Reagan’s 1986 Immigration Reform and Control Act had legalization programs that now sound like pure fantasy. One allowed undocumented immigrants who’d lived here for four years to legalize their status. The other allowed particular agricultural workers to apply for permanent resident status after working for only 90 days.
Then here comes Bill Clinton’s 1994 crime bill, reinvigorating American institutions with as much white supremacy as they could handle—and then some! The crime bill gave the Attorney General the power to bypass deportation proceedings and dripped the blood in the water those 1990s politicians were craving. Soon came the bipartisan 1996 Illegal Immigration Reform and Immigration Responsibility Act (IIRIRA). Only a bipartisan effort would result in that name.

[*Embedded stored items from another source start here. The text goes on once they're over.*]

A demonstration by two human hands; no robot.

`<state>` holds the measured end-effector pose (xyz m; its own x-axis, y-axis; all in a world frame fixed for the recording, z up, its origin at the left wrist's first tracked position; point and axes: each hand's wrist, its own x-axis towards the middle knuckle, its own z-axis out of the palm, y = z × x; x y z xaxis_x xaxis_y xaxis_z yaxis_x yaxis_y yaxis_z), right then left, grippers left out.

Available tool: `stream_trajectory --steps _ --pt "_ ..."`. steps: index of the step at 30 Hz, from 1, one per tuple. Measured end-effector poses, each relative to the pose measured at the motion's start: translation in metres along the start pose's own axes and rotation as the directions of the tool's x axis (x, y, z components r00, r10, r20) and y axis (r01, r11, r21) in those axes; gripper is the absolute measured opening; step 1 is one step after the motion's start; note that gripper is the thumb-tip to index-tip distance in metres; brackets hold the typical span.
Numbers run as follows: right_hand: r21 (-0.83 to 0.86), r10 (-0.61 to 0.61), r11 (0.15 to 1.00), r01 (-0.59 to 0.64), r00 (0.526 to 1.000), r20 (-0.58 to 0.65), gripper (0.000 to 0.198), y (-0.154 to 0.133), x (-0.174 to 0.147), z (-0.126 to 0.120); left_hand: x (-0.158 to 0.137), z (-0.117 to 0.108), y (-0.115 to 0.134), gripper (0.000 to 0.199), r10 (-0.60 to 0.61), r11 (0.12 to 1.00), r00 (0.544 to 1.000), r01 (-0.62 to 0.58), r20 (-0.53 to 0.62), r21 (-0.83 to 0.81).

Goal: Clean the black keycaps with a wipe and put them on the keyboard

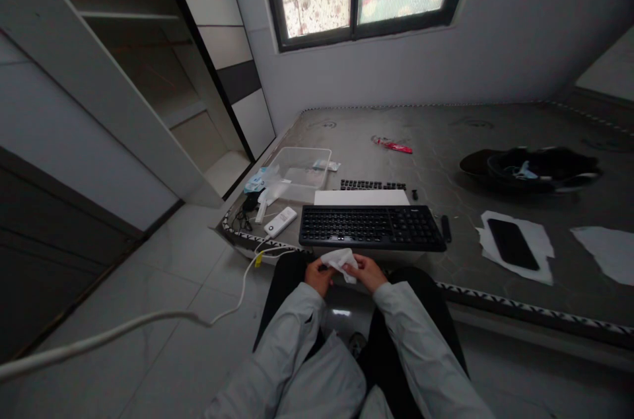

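Note:
Between my two hands, just in front of the mattress edge, is a crumpled white tissue (341, 262). My left hand (319, 277) is closed on its left side. On its right side, my right hand (369, 272) pinches it with thumb and fingers. Whether something small lies under the tissue is hidden. Right beyond the hands a black keyboard (369, 227) lies flat, its keys facing up. Behind it are a white flat piece (361, 197) and a row of loose black keys (371, 185). A small black bar (446, 228) lies at the keyboard's right end.
A clear plastic box (302, 171) and a white power strip (280, 222) with its cable (242, 287) are on the left. Right of the keyboard, a black phone (512, 244) rests on white paper (545, 240). A dark cap (529, 168) and red packet (393, 145) lie farther back.

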<state>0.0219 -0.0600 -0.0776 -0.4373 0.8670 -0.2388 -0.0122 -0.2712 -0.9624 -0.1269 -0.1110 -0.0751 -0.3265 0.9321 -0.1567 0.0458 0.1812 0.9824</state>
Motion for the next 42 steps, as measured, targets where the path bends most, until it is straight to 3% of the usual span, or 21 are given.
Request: stream_trajectory --steps 8,18,23,26,32,37,40,42 --pt "0.046 -0.046 0.998 0.045 0.998 0.032 0.046 -0.001 -0.002 0.0 -0.002 0.0 0.004 0.031 -0.012 0.999 0.999 0.013 0.051 -0.036" --pt "0.047 -0.082 0.996 0.08 0.996 0.035 0.043 0.0 0.0 0.001 -0.003 0.0 0.013 0.032 -0.028 0.998 0.999 0.03 0.036 -0.053" --pt "0.107 0.003 0.994 0.002 0.999 -0.048 0.045 -0.002 0.004 0.007 0.001 0.001 0.006 0.037 -0.027 0.996 0.999 0.03 0.032 -0.083" --pt "0.125 0.029 0.992 -0.016 0.995 -0.1 0.046 -0.002 0.004 0.011 0.005 0.001 0.0 0.044 -0.051 0.981 0.995 0.065 0.081 -0.184" --pt "-0.067 -0.24 0.971 0.231 0.955 -0.175 0.034 -0.008 -0.004 0.014 0.011 -0.001 -0.004 0.054 -0.093 0.938 0.984 0.138 0.153 -0.318" --pt "-0.17 -0.372 0.924 0.344 0.911 -0.181 0.026 -0.022 -0.013 0.014 0.009 0.001 0.0 0.058 -0.107 0.908 0.983 0.159 0.152 -0.388" --pt "-0.289 -0.494 0.848 0.445 0.861 -0.124 0.016 -0.031 -0.019 0.013 0.008 0.002 0.0 0.057 -0.109 0.9 0.982 0.163 0.152 -0.405" --pt "-0.364 -0.559 0.788 0.497 0.825 -0.085 0.021 -0.036 -0.022 0.011 0.008 0.003 -0.002 0.057 -0.111 0.898 0.983 0.163 0.147 -0.41"
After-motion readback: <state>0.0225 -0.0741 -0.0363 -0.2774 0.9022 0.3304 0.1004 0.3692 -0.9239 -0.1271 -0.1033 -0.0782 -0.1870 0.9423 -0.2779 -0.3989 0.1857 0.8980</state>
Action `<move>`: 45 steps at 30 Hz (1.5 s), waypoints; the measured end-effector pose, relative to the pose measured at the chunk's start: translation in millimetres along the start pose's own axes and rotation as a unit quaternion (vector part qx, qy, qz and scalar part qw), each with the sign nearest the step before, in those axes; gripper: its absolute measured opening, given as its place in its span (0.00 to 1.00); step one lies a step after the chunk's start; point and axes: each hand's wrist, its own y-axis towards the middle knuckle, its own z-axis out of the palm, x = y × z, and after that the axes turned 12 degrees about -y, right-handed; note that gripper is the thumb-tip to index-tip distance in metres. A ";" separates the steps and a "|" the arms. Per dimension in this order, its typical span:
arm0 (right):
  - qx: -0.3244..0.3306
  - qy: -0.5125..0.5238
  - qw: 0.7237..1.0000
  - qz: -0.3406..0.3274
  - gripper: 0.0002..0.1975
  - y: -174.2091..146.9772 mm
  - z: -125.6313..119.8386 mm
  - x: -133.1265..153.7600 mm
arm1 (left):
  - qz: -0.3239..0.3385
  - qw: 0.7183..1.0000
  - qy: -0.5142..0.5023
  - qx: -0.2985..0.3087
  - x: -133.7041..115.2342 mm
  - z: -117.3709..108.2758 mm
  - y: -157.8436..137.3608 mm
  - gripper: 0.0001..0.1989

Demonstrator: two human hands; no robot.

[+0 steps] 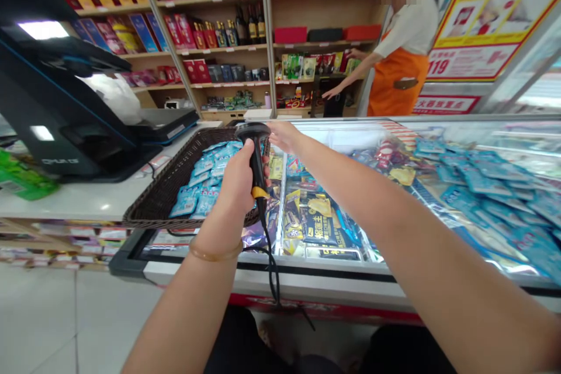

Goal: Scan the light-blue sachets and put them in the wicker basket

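We have one view, worn on the head. It faces forward and down, close over our arms and the freezer (pixel 394 128).

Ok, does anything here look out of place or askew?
One oddity: the wicker basket of blue packets juts off the counter's edge, over the freezer's glass lid. The left hand grips the barcode scanner; the right hand reaches beyond it. Nothing spilled or damaged.
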 end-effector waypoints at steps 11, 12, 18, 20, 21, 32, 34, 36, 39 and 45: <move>-0.223 -0.317 0.922 0.007 0.17 -73.9 -187.8 -57.5 | -0.063 0.995 0.003 0.080 57.5 54.6 3.5 0.15; -0.242 -0.354 0.903 0.010 0.18 -82.4 -206.9 -60.7 | -0.065 0.994 0.002 0.088 63.4 60.3 3.2 0.15; -0.286 -0.593 0.750 0.058 0.19 -135.4 -292.2 -75.6 | -0.084 0.985 0.009 0.151 103.2 79.2 3.3 0.17; -0.291 -0.652 0.693 0.102 0.21 -150.4 -305.2 -74.3 | -0.081 0.984 0.011 0.159 116.0 78.4 5.0 0.18; -0.297 -0.671 0.668 0.127 0.24 -157.0 -309.6 -71.5 | -0.078 0.984 0.013 0.159 121.4 76.7 6.0 0.18; -0.322 -0.641 0.628 0.302 0.33 -181.3 -324.7 -49.2 | -0.088 0.978 0.036 0.184 138.3 56.4 8.7 0.23; -0.298 -0.654 0.642 0.267 0.32 -176.0 -321.5 -55.1 | -0.086 0.978 0.042 0.186 138.1 57.3 7.6 0.23; -0.291 -0.661 0.658 0.215 0.31 -172.5 -321.8 -59.9 | -0.084 0.978 0.042 0.188 137.8 57.6 7.3 0.23; -0.329 -0.658 0.652 0.184 0.31 -174.2 -332.5 -65.4 | -0.084 0.979 0.038 0.184 137.8 57.0 8.3 0.23; -0.228 -0.681 0.667 0.199 0.24 -172.8 -348.5 -75.4 | -0.083 0.981 0.046 0.171 138.5 57.3 8.2 0.22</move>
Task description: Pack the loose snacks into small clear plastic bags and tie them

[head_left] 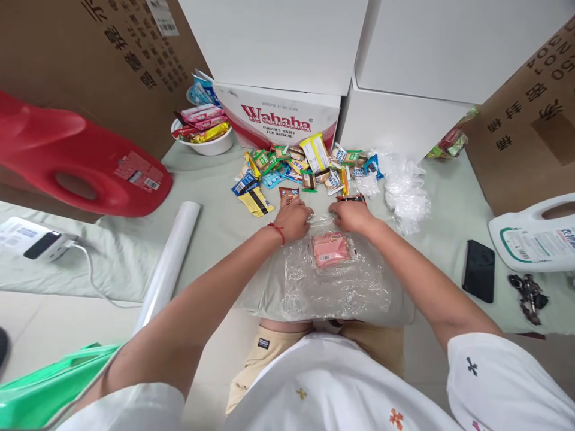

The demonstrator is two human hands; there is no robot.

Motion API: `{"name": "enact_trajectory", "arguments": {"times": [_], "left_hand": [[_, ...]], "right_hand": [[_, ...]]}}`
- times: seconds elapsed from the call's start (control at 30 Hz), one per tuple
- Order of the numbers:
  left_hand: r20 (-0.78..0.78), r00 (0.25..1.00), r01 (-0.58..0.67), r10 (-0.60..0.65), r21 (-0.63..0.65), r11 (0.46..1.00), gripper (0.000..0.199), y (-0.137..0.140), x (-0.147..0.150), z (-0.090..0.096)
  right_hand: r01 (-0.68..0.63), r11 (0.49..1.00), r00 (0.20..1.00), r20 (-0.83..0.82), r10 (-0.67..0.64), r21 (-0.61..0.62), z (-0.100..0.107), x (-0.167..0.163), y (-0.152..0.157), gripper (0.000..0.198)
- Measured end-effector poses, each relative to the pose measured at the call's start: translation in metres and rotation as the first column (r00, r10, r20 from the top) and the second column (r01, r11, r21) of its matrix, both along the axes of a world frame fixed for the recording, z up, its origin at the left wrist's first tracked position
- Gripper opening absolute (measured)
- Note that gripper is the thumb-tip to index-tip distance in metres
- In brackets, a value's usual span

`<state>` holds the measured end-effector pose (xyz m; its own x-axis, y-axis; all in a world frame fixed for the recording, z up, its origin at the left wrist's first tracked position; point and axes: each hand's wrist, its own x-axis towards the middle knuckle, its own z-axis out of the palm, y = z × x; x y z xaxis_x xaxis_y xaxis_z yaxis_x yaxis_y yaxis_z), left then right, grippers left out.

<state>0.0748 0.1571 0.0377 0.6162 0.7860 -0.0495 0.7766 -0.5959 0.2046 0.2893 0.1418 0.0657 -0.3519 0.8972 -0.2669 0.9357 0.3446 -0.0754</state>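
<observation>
A sheet of clear plastic film [299,287] lies wrinkled on the cloth-covered table in front of me. On it rests a pink packaged snack [331,249]. My left hand [294,219], with a red string on the wrist, is closed at the film's far left edge. Closed at the far right edge is my right hand [353,215]; the film looks drawn between the two. Their fingertips are partly hidden. A brown snack packet [288,194] sits just beyond my left hand, and a dark red packet [353,199] partly shows behind my right.
Beyond my hands is a pile of wrapped snacks [309,164], with crumpled clear plastic [406,191] to its right. A white bowl [215,145], red jug [81,161] and white roll [173,254] stand left. A phone [478,271], keys [530,297] and white bottle [534,236] lie right.
</observation>
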Motion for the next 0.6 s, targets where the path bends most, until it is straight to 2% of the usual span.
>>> {"name": "enact_trajectory", "arguments": {"times": [0.03,0.1,0.2,0.27,0.4,0.5,0.6], "left_hand": [[0.008,1.000,0.001,0.000,-0.020,1.000,0.029,-0.001,-0.003,0.001],[0.059,0.998,0.021,-0.019,-0.039,0.999,0.025,-0.011,-0.011,0.007],[0.152,0.982,0.111,-0.110,0.001,0.994,0.031,-0.037,-0.022,0.019],[0.166,0.965,0.199,-0.201,0.032,0.980,0.032,-0.059,-0.027,0.026],[0.149,0.927,0.342,-0.344,0.038,0.939,0.021,-0.095,-0.029,0.028],[0.139,0.910,0.394,-0.390,0.001,0.919,0.011,-0.114,-0.026,0.022],[0.106,0.924,0.371,-0.367,-0.014,0.929,0.039,-0.126,-0.019,0.013]], "right_hand": [[-0.007,1.000,1.000,-0.002,0.007,0.014,0.004,0.002,-0.003,0.026],[-0.034,0.997,0.999,-0.037,0.037,0.067,0.014,0.007,-0.018,0.014],[-0.106,0.985,0.990,-0.075,0.117,0.138,0.028,0.015,-0.053,0.015],[-0.165,0.970,0.981,-0.074,0.181,0.177,0.030,0.019,-0.079,0.019],[-0.251,0.931,0.961,-0.049,0.273,0.266,0.012,0.023,-0.122,0.025],[-0.300,0.885,0.938,-0.058,0.341,0.357,-0.010,0.025,-0.137,0.027],[-0.278,0.851,0.922,-0.126,0.367,0.445,-0.019,0.025,-0.142,0.026]]}}
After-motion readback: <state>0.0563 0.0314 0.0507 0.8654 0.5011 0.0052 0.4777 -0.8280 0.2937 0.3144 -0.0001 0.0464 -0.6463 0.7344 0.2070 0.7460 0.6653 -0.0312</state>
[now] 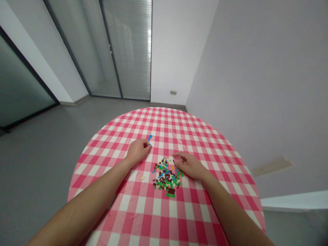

The IIRIRA made it more difficult to enter the country legally, more difficult to attain a legal status, easier to lose that status and far easier to be deported. What’s worse is that IIRIRA, as Patrisia Macías-Rojas puts it, “recast undocumented immigration as a crime and fused immigration enforcement with crime control.”
It’s basically the creation of the problems we see today. IIRIRA also drastically increased our unauthorized immigrant population. It used to be that people just came and went over the border, working, then going home. But IIRIRA’s giant boost to Border Patrol made reentry far more dangerous so, if you got in, you were likely to stay in. Throughout the decade between Reagan’s 1986 Act and 1996’s IIRIRA, the unauthorized population increased by 2 million. Over the next decade it would increase by 7 million.
The George W. Bush administration had the USA Patriot Act which brought on mass surveillance, countless detentions and senseless deportations. Obama deported more people than any other US President up to that point—more than all 20th century presidents combined—earning the nickname “Deporter-in-Chief”. Throughout his presidency, multiple mass graves of migrants were discovered in Texas, miles inland from the border.
Trump’s campaign promises of keeping Black and brown people out of the country were realized with the Muslim ban, border wall and brutal family separation policies. ICE agents tortured people into signing their own deportation orders.
Biden—who voted for IIRIRA while in the Senate—ran on “Not another foot” of Trump’s wall, and closing ICE detention centers. But since taking office, Biden has suspended 26 federal laws to keep building Trump’s wall, fought in court to keep ICE torture hidden and detention centers open and House Democrats are currently trying to stop the administration from opening new migrant prisons. Human rights and Immigration advocates mostly call Biden’s policies equal-to or worse-than Trump’s.
Wrongful deportation is a constant. Hate crimes against Latinos and Muslims are on the rise. Honestly, I’ve only really scratched the surface here, but I hope it’s been made obvious that deliberately creating a white supremacist system, criminalizing its victims and then manufacturing a national dependence on said system is a bad idea. Our leaders could stop this any time they want, but as they have left no options for Americans to vote their way out, it is probably going to get a lot worse before it gets any better.
https://immigrationhistory.org/item/1790-nationality-act/
https://immigrationhistory.org/item/scott-act/
https://immigrationhistory.org/item/geary-act/
https://journals.sagepub.com/doi/pdf/10.1177/233150241800600101
I always find your essays painful to read... Not the writing, the writing is great! The content is brutal. I taught and read history for many years and I often know much of what you are saying already, but your frame and put it all together into powerful indictments of our myths and institutions. Keep up the great work. It is too bad that legislatures all across the country are limiting what can be taught in history classes. I'm sure I'd be fired by now if I were still at it!